Ceci est d'ailleurs confirmé par l'objet social d'Eco-Emballages qui est " d'offrir aux adhérents le service de la prise en charge de leurs déchets d'emballages ménagers, conformément aux obligations auxquelles ils sont soumis de par la loi du 15 juillet 1975 et du décret d'application n° 92-377 du 1er avril 1992 " (extrait de la demande d'agrément 1996 émise par la société Eco-Emballages). S'il en était encore besoin, la lecture des statuts d'Eco-Emballages mentionne que la société a pour objet " l'organisation de systèmes visant à l'élimination des déchets et à la récupération des matériaux et plus particulièrement la prise en charge des emballages d'entreprises soumises aux obligations résultant de la loi du 15 juillet 1975 et de ses décrets d'application ".
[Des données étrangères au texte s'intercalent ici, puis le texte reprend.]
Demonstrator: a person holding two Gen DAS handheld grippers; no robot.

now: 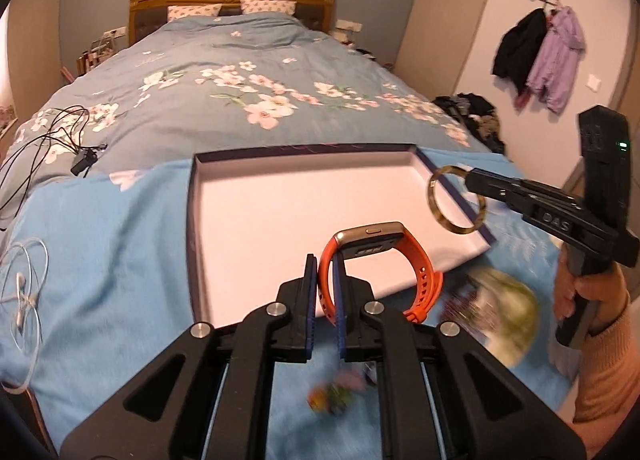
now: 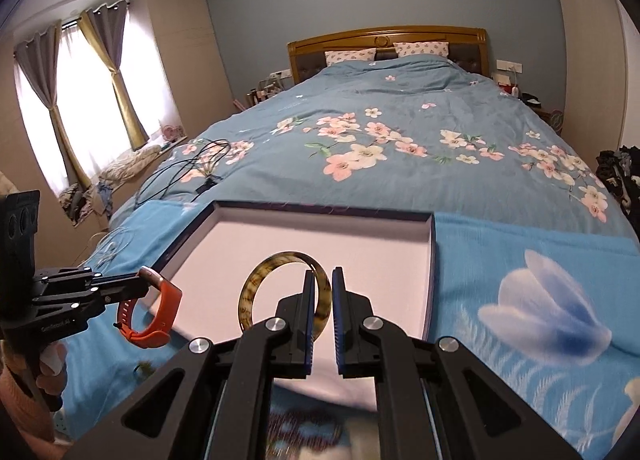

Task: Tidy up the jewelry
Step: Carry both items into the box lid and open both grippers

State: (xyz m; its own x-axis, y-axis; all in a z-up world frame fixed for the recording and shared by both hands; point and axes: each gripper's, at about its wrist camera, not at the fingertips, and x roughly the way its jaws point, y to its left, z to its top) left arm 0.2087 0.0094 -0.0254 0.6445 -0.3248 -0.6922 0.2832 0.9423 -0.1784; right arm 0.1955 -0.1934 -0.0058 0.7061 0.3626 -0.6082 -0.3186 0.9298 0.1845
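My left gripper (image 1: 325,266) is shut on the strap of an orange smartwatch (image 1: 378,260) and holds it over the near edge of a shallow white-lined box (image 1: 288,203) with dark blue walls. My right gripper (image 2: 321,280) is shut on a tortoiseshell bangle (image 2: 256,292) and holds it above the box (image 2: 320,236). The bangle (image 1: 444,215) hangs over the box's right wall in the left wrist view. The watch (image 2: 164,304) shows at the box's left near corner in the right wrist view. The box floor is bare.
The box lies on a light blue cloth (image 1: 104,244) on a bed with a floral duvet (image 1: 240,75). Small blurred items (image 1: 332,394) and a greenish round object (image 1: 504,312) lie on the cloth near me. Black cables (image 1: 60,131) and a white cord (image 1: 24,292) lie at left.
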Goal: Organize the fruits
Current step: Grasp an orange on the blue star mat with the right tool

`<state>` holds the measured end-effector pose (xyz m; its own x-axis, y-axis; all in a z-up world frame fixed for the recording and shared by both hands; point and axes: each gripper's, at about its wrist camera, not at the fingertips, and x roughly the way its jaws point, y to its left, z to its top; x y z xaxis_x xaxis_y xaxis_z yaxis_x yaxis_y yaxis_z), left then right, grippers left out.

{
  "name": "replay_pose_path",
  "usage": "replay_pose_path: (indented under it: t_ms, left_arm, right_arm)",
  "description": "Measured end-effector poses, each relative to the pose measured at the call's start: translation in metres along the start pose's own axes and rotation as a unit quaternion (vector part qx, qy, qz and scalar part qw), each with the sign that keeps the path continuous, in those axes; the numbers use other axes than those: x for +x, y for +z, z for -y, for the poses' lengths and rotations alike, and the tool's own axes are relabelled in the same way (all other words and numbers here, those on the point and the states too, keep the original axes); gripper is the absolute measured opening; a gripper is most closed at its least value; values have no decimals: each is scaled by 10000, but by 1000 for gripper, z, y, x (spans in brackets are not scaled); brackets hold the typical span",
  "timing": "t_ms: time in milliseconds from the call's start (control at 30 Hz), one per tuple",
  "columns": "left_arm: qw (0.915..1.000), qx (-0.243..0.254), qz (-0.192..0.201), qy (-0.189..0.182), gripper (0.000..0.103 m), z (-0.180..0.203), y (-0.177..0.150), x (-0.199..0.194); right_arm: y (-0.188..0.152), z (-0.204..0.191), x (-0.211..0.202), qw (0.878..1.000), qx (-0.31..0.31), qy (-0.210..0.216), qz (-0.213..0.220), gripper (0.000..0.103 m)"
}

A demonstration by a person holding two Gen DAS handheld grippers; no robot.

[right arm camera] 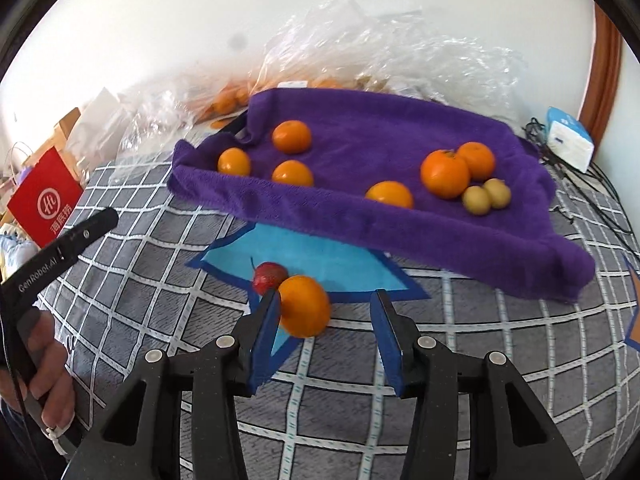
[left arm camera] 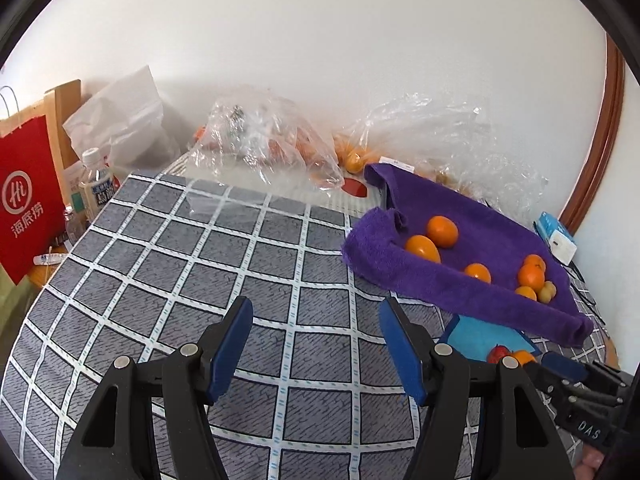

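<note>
A purple towel [right arm camera: 400,136] lines a raised tray and holds several oranges [right arm camera: 444,174] and two small yellow-green fruits [right arm camera: 486,196]; it also shows in the left wrist view [left arm camera: 480,240]. An orange [right arm camera: 305,306] and a red fruit [right arm camera: 269,277] lie on a blue mat [right arm camera: 304,256] in front of the towel. My right gripper [right arm camera: 326,312] is open, the orange between its fingers and against the left finger [right arm camera: 266,332]. My left gripper [left arm camera: 316,320] is open and empty above the checked cloth [left arm camera: 200,264].
Clear plastic bags [left arm camera: 264,140] with more oranges lie at the back by the wall. A red paper bag [left arm camera: 28,196] and bottles [left arm camera: 94,184] stand at the left edge. A white-blue box [right arm camera: 568,140] and cables lie at the right.
</note>
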<state>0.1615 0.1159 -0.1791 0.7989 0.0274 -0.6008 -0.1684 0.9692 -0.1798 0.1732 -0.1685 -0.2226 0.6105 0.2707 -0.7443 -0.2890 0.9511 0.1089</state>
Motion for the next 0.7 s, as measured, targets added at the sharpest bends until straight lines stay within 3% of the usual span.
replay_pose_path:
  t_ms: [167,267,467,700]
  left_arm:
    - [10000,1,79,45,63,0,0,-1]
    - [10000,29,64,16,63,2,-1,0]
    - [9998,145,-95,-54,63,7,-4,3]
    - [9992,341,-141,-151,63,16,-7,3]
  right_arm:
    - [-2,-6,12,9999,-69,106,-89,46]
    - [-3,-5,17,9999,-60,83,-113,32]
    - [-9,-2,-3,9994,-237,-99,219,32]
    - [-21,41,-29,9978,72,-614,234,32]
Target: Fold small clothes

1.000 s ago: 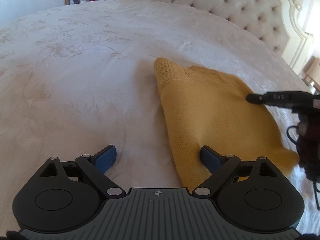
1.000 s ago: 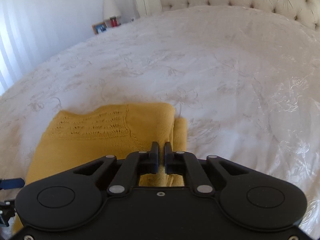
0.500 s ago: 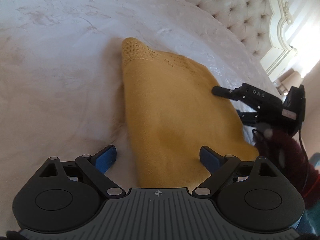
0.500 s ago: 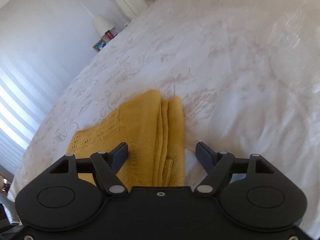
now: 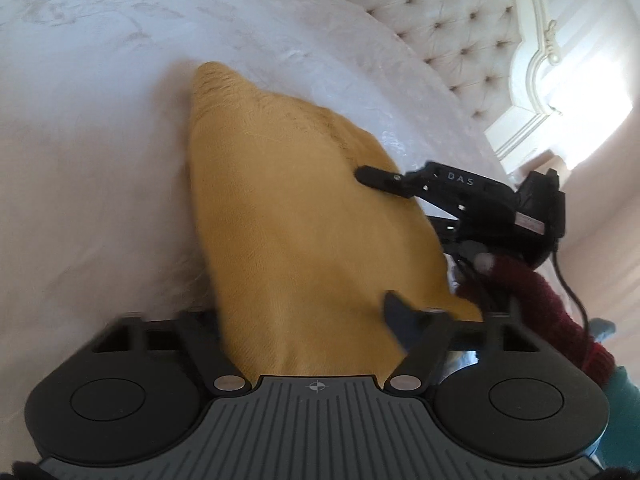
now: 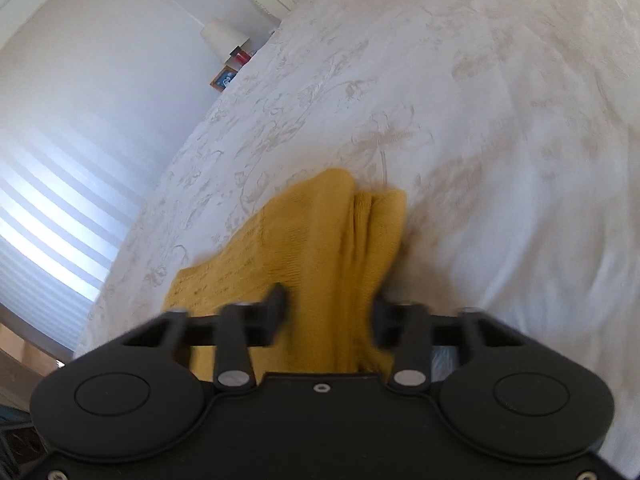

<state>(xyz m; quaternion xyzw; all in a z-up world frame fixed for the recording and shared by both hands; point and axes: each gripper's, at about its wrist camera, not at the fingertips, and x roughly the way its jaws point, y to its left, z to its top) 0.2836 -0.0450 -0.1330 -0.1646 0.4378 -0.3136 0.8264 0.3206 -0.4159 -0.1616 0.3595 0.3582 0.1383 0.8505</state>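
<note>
A folded mustard-yellow knit garment (image 5: 304,220) lies on the white bedspread (image 5: 100,160). My left gripper (image 5: 304,320) is open, its jaws astride the near end of the garment; the left finger is hidden under the cloth. My right gripper (image 6: 328,312) is open around the garment's folded side edge (image 6: 360,240). It also shows in the left wrist view (image 5: 448,192), at the garment's right side, held by a hand in a dark red sleeve.
A tufted headboard (image 5: 432,28) stands at the far end of the bed. A nightstand with a lamp (image 6: 224,36) and a picture frame (image 6: 223,79) is beyond the bed's far side, by a window with blinds (image 6: 48,220).
The right gripper opened from shut and now straddles the garment's edge. Both grippers moved forward and lower over the garment, tilting; the left stayed open.
</note>
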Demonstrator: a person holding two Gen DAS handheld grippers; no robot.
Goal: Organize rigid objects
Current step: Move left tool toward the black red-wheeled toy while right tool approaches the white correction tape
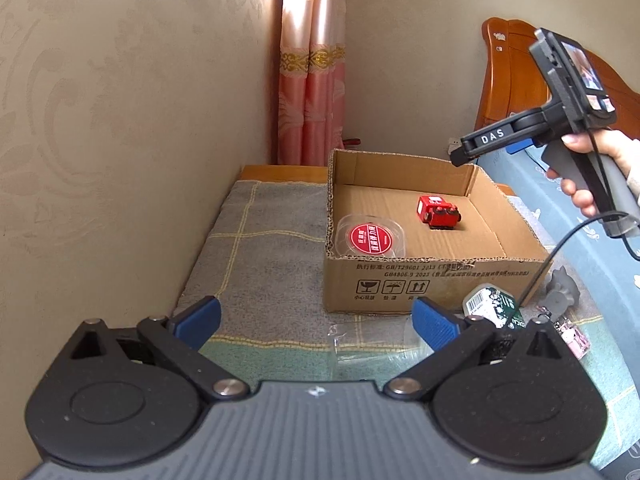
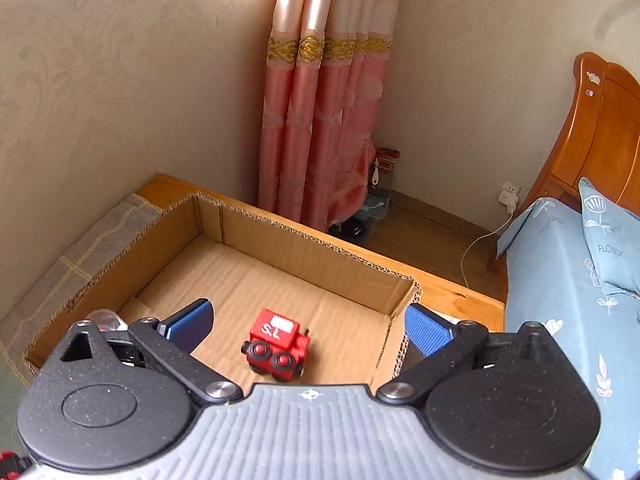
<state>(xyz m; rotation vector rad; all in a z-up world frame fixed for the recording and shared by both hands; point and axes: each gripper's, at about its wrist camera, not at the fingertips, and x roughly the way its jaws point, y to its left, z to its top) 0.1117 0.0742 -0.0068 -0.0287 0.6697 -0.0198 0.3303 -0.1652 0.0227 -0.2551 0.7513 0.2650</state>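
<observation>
Cardboard box (image 1: 420, 280) sits on the grey cloth (image 1: 256, 248) at the table's far end, open top, against the wall. Inside: red toy truck (image 2: 278, 346) tipped on its side on the box floor, well clear of the walls; clear round lidded container with red label (image 1: 370, 238) in the near-left corner.

Loose stuff outside the box, near its front-right corner: green-and-white packet (image 1: 494, 304), grey figurine (image 1: 562, 290), something pink (image 1: 572, 338) partly hidden behind the tool.

Right gripper (image 2: 308, 330) held over the box, jaws wide apart, nothing between them; truck lies below, not touched. Looks like a finished drop. Left gripper (image 1: 316, 320) low over the table in front of the box, jaws also spread, empty.

Next pick probably the packet, by the left. Advice: lift right clear of the box wall first, mind the trailing cable (image 1: 560, 248) near the figurine, approach the packet from above, close across its narrow side.
</observation>
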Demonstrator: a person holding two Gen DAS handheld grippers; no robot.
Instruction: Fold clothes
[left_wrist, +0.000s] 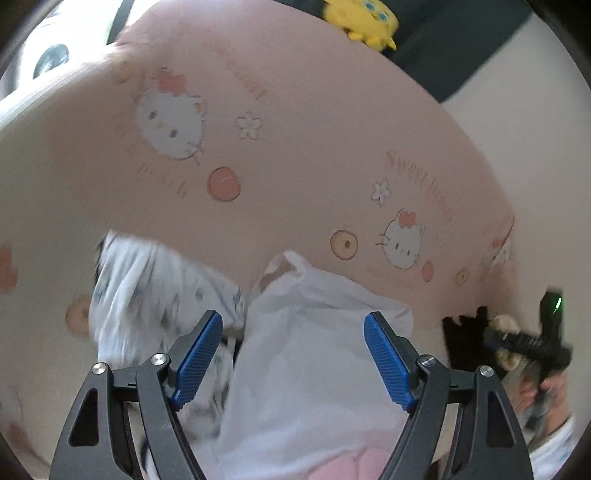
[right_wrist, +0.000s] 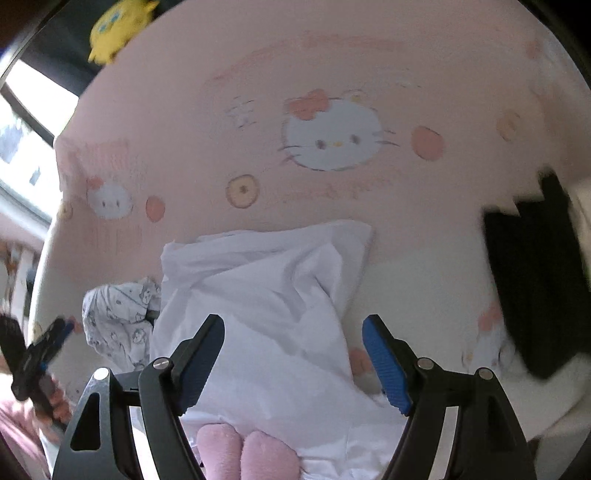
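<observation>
Now both claws hang spread wide and empty, left claw (left_wrist: 293, 356) and right claw (right_wrist: 293, 360), over the white garment (right_wrist: 266, 291) crumpled on the pink bed sheet (left_wrist: 295, 147), patterned cloth (right_wrist: 118, 321) just beside it, yellow plush (left_wrist: 364, 18) far back

Soft daylight enters from a bright window (right_wrist: 26, 122) at the right wrist view's left edge. Both fisheye views curve strongly toward dark corners. Motion blur smears the patterned garment (left_wrist: 147, 291) and the bedsheet (right_wrist: 332, 74) print.
</observation>
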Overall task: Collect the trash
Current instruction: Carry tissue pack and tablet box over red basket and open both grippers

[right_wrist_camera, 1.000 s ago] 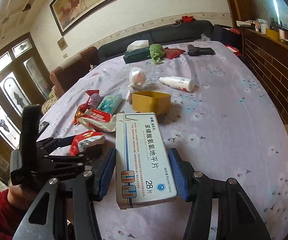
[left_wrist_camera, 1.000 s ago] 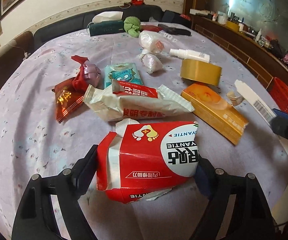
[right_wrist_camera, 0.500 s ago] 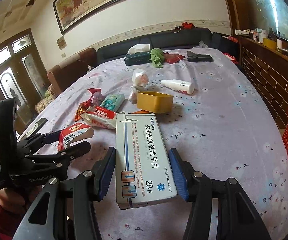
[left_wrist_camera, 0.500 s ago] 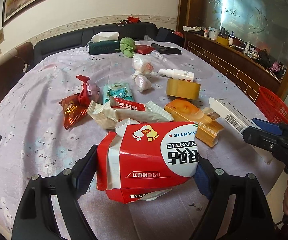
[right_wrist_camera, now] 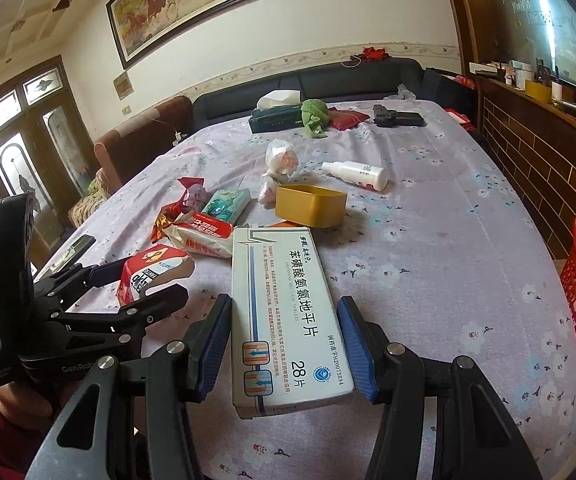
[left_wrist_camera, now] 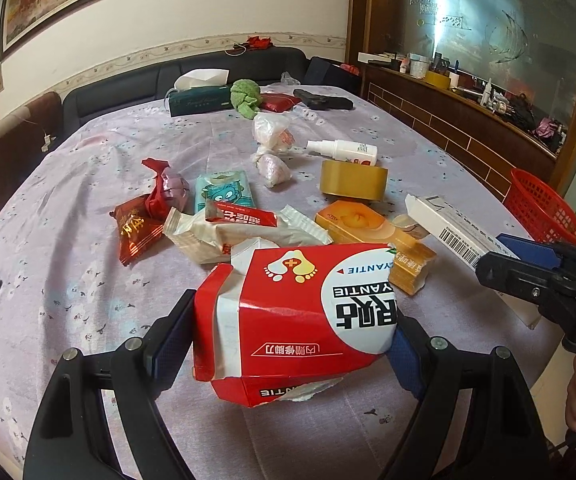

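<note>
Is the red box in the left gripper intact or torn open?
Torn open. The red box has a ripped left end with white inner card and ragged paper showing along its bottom edge. Whether anything is inside cannot be told.

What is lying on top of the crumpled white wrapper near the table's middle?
A small red sachet lies across the white wrapper. The red carton in the left gripper covers the wrapper's near edge.

A torn red-and-white cardboard box [left_wrist_camera: 296, 316], crumpled open at its nine o'clock end, is held above the table; a long white-and-blue cardboard medicine box [right_wrist_camera: 288, 320] points toward twelve o'clock.
</note>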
c/ motif et conditions de l'agrément

Le texte qui encadre la procédure d'agrément est le décret du 1er avril 1992. Dans son article 6, ce dernier indique les motifs et les conditions au titre desquels l'agrément est délivré par les pouvoirs publics : capacités techniques et financières, conditions de satisfaction des clauses du cahier des charges. On constate toutefois que l'arrêté d'agrément 1999 ne mentionne pas si ces critères ont été vérifiés. Par ailleurs, le décret précise que " Cet organisme ou société doit, à l'appui de sa demande d'agrément, justifier [...] ". Pourtant, l'arrêté d'agrément 1999 ne fait en aucune manière référence à une quelconque demande d'agrément produite par le pétitionnaire Eco-Emballages SA. De plus, l'arrêté du 23 juillet 1992 indique que " Dans le cadre de la procédure d'agrément fixée par l'article 6 du décret du 1er avril 1992, il est créé une commission consultative [...] (article 1er) " et que " La commission consultative est saisie pour avis des demandes d'agrément présentées en application de l'article 6 du décret du 1er avril susvisé. (article 5) ". Ici encore, aucune référence à cette procédure n'est rappelée dans le libellé de l'arrêté d'agrément 1999. Enfin, l'arrêté d'agrément 1996 précise que " tous les trois ans, l'Agence de l'Environnement et de la Maîtrise de l'énergie réalisera un bilan détaillé de l'activité et des résultats obtenus par le titulaire, sur la base duquel l'agrément pourra être reconduit pour une nouvelle durée de six, à la demande du titulaire. ". Or, rien dans la rédaction de l'arrêté d'agrément 1999 ne précise que l'agrément est délivré sur la base de ce bilan.

Conséquences :
Les motifs et conditions de l'agrément ainsi que la procédure ayant abouti à la délivrance de l'agrément restent obscurs, ce qui ne traduit pas la volonté initiale de " transparence " du dispositif.

PROPOSITION :
Préciser, dans la rédaction de l'arrêté d'agrément, les motifs (capacités techniques et financières vérifiées, bilan établi par l'ADEME convenable au regard des missions et des objectifs confiés au pétitionnaire), les conditions (respect de l'obligation de préciser les conditions envisagées pour satisfaire aux clauses du cahier des charges, mention des objectifs) et la procédure suivie pour aboutir à la délivrance de l'agrément.